Phosphatidylinositol phosphates (PIP) strips or PIP arrays were preblocked in 3% fatty acid-free BSA prepared in a Tris-based buffer (TBST; 25 mM Tris, 125 mM NaCl, 0.1% Tween 20; pH 8) (Echelon Biosciences, Salt Lake City, UT). The membranes were then incubated with biotinylated peptides or GST fusion proteins (1 and 5 μg/ml in 1% fatty acid-free BSA/TBST, respectively) for 2 h at room temperature or overnight at 4°C. The membranes were subsequently washed and immunoblotted with either streptavidin–HRP conjugates or anti-GST mAbs in combination with secondary Abs coupled to HRP. ECL was used to detect binding (Pierce Chemical Co., ThermoFisher). Liposomes were prepared by sonicating the lipids in a HEPES buffer (50 mM HEPES, pH 7, 100 mM NaCl, 1 mM EDTA) containing 0.5 M sucrose. The liposomes were then diluted in sucrose-free buffer. GST–ζ WT or GST–ζ BRS Sub-C (4 μM) was incubated with 25 μM phospholipid containing 800 μM brominated phosphatidylcholine for 10 min at 4°C. The liposomes were pelleted by centrifugation, washed in HEPES buffer, resuspended in SDS-sample buffer, and resolved by SDS-PAGE. Samples were collected as supernatant or pellet, with the pellet containing the protein–liposome complex, as previously described (15).

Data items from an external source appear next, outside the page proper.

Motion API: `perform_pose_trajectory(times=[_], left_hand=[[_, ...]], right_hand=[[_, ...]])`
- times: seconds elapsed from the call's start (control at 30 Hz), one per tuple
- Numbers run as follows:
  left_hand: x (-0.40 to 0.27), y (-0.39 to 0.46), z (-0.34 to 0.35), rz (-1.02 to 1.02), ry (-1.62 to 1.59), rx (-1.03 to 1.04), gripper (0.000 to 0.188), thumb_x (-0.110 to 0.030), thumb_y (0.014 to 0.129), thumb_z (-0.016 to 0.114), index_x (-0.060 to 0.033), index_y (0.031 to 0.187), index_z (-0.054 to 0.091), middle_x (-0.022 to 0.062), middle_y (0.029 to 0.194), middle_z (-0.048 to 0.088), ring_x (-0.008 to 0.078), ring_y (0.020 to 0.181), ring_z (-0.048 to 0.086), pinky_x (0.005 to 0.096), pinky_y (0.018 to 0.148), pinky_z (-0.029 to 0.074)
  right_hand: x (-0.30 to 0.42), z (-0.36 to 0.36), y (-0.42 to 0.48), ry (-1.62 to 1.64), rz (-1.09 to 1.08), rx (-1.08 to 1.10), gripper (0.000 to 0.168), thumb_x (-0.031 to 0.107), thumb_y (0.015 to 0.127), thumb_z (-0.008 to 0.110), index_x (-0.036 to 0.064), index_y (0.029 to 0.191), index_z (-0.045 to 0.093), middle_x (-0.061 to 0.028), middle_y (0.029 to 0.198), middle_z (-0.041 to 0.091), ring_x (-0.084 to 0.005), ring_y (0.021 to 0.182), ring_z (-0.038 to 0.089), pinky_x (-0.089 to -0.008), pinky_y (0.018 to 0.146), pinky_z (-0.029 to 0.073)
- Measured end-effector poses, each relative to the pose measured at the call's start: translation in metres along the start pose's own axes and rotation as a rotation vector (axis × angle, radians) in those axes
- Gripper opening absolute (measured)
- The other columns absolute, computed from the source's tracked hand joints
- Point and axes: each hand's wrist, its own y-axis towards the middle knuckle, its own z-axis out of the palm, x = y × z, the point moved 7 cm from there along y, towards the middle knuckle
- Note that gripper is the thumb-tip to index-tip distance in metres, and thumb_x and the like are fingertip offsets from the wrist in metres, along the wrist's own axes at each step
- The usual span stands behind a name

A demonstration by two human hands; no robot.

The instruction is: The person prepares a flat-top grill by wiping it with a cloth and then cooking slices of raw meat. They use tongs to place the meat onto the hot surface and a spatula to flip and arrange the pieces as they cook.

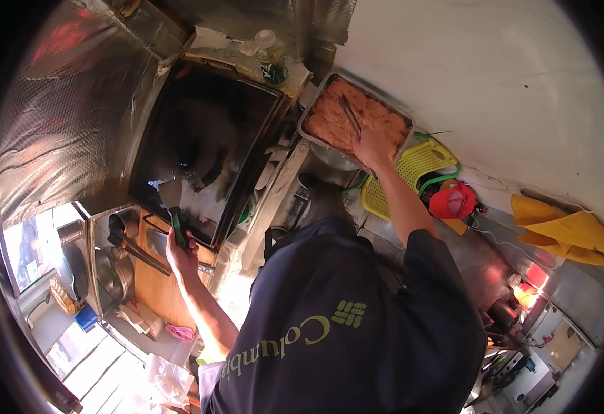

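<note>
My left hand [182, 253] grips the green handle of a flat metal scraper [170, 194]. Its blade is over the near left part of a large black griddle [193, 119], whose surface has a paler, shiny patch there. To the right, my right hand [375, 146] is closed around a long, thin metal utensil [351, 114], whose exact kind I cannot tell. That utensil's far end rests at or in a reddish minced meat mixture [327, 111], which fills a rectangular metal tray [356, 77].
A bottle [272, 59] stands on the ledge behind the griddle. Beside my left hand are a wooden board [162, 295] and a metal ladle pot [124, 222]. A yellow plastic chair [426, 160], a red cap [452, 201] and a yellow cloth [560, 227] are at right.
</note>
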Motion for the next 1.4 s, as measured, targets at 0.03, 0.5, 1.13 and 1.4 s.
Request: perform_pose_trajectory(times=[0.03, 0.5, 1.13, 1.4], left_hand=[[0.000, 0.000, 0.000, 0.002, 0.006, 0.003, 0.022, -0.031, 0.098, 0.044, -0.0114, 0.094, 0.053, 0.0060, 0.072, 0.059, 0.0141, 0.050, 0.048, 0.0243, 0.043, 0.036], [-0.005, -0.007, 0.007, -0.013, 0.055, 0.002, 0.024, -0.032, 0.098, 0.044, -0.0112, 0.092, 0.053, 0.0049, 0.070, 0.058, 0.0136, 0.050, 0.049, 0.0242, 0.044, 0.037], [-0.007, -0.010, 0.023, 0.007, 0.035, 0.008, 0.023, -0.032, 0.097, 0.047, -0.0109, 0.092, 0.053, 0.0060, 0.069, 0.059, 0.0149, 0.050, 0.049, 0.0260, 0.044, 0.037], [-0.004, -0.003, 0.020, -0.007, 0.063, 0.011, 0.022, -0.033, 0.097, 0.048, -0.0122, 0.093, 0.054, 0.0053, 0.071, 0.058, 0.0146, 0.051, 0.048, 0.0257, 0.044, 0.037]], right_hand=[[-0.002, -0.002, 0.006, 0.049, 0.013, -0.044, 0.029, 0.028, 0.087, 0.053, 0.001, 0.087, 0.061, -0.0185, 0.075, 0.064, -0.0373, 0.072, 0.062, -0.0488, 0.064, 0.050], [-0.014, 0.022, 0.070, 0.133, 0.107, 0.115, 0.029, 0.026, 0.085, 0.054, 0.002, 0.080, 0.068, -0.0188, 0.082, 0.067, -0.0350, 0.076, 0.065, -0.0472, 0.064, 0.051], [-0.002, 0.007, 0.053, 0.402, 0.178, 0.137, 0.038, 0.030, 0.091, 0.047, -0.002, 0.078, 0.063, -0.0189, 0.069, 0.064, -0.0347, 0.067, 0.064, -0.0464, 0.059, 0.050], [-0.005, 0.010, 0.058, 0.330, 0.119, 0.081, 0.036, 0.029, 0.089, 0.048, -0.003, 0.080, 0.064, -0.0199, 0.072, 0.065, -0.0357, 0.068, 0.064, -0.0467, 0.061, 0.050]])
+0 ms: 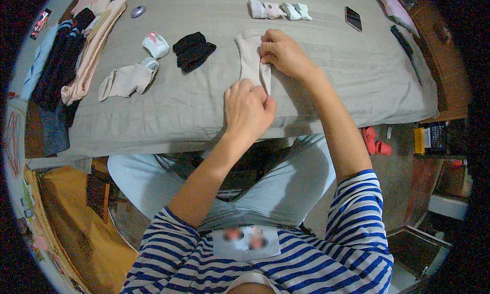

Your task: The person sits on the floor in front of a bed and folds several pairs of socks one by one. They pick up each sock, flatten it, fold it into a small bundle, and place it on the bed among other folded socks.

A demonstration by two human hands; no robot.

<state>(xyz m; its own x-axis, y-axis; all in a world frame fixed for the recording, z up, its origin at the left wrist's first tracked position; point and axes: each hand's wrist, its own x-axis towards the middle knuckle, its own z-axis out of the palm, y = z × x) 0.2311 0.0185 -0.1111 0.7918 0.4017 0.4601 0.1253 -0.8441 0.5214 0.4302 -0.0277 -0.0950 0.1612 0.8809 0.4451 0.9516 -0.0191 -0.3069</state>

The cytoplasmic domains of both CD3 ε and CD3 ζ can complex phospholipids, as assayed with liposomes and lipid-embedded membranes (15, 16, 20). While the CD3 ε lipid binding domain maps to a basic amino acid-rich stretch (BRS) that follows its transmembrane domain, the corresponding region(s) in CD3 ζ and its phospholipid-binding specificity have not been established (15). CD3 ζ contains multiple clusters of basic amino acids that are highly conserved in different species (Fig. 1A, Supplemental Fig. 1). To define which, if any, of these clusters were capable of mediating phospholipid interactions, biotinylated peptides spanning distinct subsections of CD3 ζ were used to probe membranes embedded with an assortment of lipids (PIP strips). The peptides included three polybasic clusters, termed BRS-1, BRS-2, and BRS-3, as well as the three ITAMs (ITAM-1 to -3) (Fig. 1A). The individual ITAMs were tested because the CD3 ε ITAM has been proposed to embed within the inner leaflet of the plasma membrane via lipid binding, thereby modulating its phosphorylation (17). The first BRS (BRS-1) of CD3 ζ, located at the juxtamembrane position, did not bind any phospholipids, unlike that reported for CD3 ε (Fig. 1B) (15). BRS-2, encompassing a region that preceded the second ITAM, bound to almost every phosphoinositide (Fig. 1B). BRS-2 did not associate with phosphatidylcholine, phosphatidylserine, phosphatidylethanolamine, or sphingosine-1-phosphate, demonstrating a selective inositol binding specificity (Fig. 1B). BRS-3, located between the second and third ITAM, preferentially bound to PtdIns(4)P, PtdIns(5)P, and phosphatidic acid, much like the binding specificity reported for CD3 ε (Fig. 1B) (15). The first CD3 ζ (ITAM-1) complexed PtdIns(3,4,5)P₃ weakly, with some binding to PtdIns(3)P noted on longer exposures (Fig. 1B) (data not shown). Peptides encompassing the second and third ITAMs (ITAM-2 and ITAM-3) did not bind to the PIP strips. Substitution of lysine and/or arginine residues with alanines, valines, and glycines in ITAM-1 (ITAM-1 Sub), BRS-2 (BRS-2 Sub), and BRS-3 (BRS-3 Sub) completely eliminated phospholipid binding, confirming the importance of the positively charged amino acids in mediating the CD3 ζ–phospholipid interactions (Supplemental Fig. 2A, 2B).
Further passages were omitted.